02.02.2013
Zwycięstwo w sparingu z Wartą MiędzychódW dzisiejszym meczu towarzyskim piłkarze Polonii Środa Wielkopolska pewnie pokonali na boisku ze sztuczną nawierzchnią czwartoligową Wartę Międzychód 3:1 (2:0). Dwie bramki dla średzian zdobył Michał Wawszczak, a jedną Krystian Pawlak.

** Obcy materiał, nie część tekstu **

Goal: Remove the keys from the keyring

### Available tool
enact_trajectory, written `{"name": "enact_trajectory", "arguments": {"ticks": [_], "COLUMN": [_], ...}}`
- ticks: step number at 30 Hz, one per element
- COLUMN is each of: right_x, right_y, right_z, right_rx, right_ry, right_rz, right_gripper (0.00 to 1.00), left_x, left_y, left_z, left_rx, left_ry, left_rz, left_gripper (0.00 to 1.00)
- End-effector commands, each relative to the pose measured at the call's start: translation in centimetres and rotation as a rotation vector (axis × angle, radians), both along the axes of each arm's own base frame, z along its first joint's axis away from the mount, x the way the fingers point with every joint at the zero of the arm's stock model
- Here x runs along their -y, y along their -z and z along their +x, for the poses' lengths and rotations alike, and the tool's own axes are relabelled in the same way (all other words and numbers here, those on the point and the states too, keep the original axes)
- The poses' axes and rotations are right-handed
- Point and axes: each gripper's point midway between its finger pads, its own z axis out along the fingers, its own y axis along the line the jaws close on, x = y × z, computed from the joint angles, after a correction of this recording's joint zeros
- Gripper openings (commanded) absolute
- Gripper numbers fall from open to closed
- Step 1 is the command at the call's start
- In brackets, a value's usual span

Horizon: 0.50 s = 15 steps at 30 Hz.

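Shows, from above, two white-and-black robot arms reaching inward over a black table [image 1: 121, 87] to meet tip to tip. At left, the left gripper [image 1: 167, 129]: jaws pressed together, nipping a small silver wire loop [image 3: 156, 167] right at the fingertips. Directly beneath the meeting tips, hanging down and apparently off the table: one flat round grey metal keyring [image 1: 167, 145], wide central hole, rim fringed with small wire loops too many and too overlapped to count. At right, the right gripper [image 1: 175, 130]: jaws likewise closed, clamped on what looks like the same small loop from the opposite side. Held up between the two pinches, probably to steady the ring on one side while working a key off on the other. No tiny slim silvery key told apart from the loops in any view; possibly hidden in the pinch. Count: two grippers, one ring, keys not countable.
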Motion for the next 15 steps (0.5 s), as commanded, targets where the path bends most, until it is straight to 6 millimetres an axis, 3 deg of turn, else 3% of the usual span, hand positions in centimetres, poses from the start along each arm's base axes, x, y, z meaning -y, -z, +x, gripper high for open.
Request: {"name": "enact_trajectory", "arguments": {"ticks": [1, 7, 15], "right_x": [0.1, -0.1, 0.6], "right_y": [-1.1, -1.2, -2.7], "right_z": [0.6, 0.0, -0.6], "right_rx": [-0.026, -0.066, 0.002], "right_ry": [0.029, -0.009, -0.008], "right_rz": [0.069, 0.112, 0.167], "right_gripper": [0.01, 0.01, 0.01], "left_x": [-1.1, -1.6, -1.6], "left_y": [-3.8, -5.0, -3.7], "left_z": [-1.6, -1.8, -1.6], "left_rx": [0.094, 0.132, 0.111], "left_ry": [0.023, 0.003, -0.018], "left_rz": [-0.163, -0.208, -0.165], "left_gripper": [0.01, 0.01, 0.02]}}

Pierwsze dziesięć minut spotkania to dość nerwowa gra naszego zespołu, który nie mógł sobie poradzić z warunkami atmosferycznymi. W tym czasie rywale oddali dwa strzały w stronę bramki strzeżonej przez Pawła Besera. Pierwszy z nich z łatwością złapał nasz bramkarz, a drugi był niecelny. Dalsza część meczu przebiegała już pod dyktando Polonii. W jedenastej minucie piłkę przed pole karne dograł Krzysztof Wolkiewcz, a Kamil Krajewski uderzył ją obok słupka. Po chwili strzał Łukasza Przybyłka z rzutu wolnego bez problemu wyłapał golkiper. W 20. minucie spotkania poloniści objęli prowadzenie. Piłkę po złym wybiciu bramkarza przejął Michał Wawszczak i ze spokojem umieścił ją bramce rywali. Na boisku nadal stroną dominującą byli podopieczni Czesława Owczarka, jednak nie przekładało się to na sytuacje strzeleckie. Kolejne uderzenie Polonia zanotowała w 34. minucie, gdy niecelnie strzelał Łukasz Przybyłek. Cztery minuty później nie pomylił się Michał Wawszczak. Po zagraniu Krzysztofa Wolkiewicza wzdłuż pola bramkowego nasz napastnik nie miał problemów z wpakowaniem piłki do pustej bramki. Jeszcze przed przerwą swoich sił próbował Damian Buczma, jednak z szesnastego metra uderzył za słabo by pokonać bramkarza Warty.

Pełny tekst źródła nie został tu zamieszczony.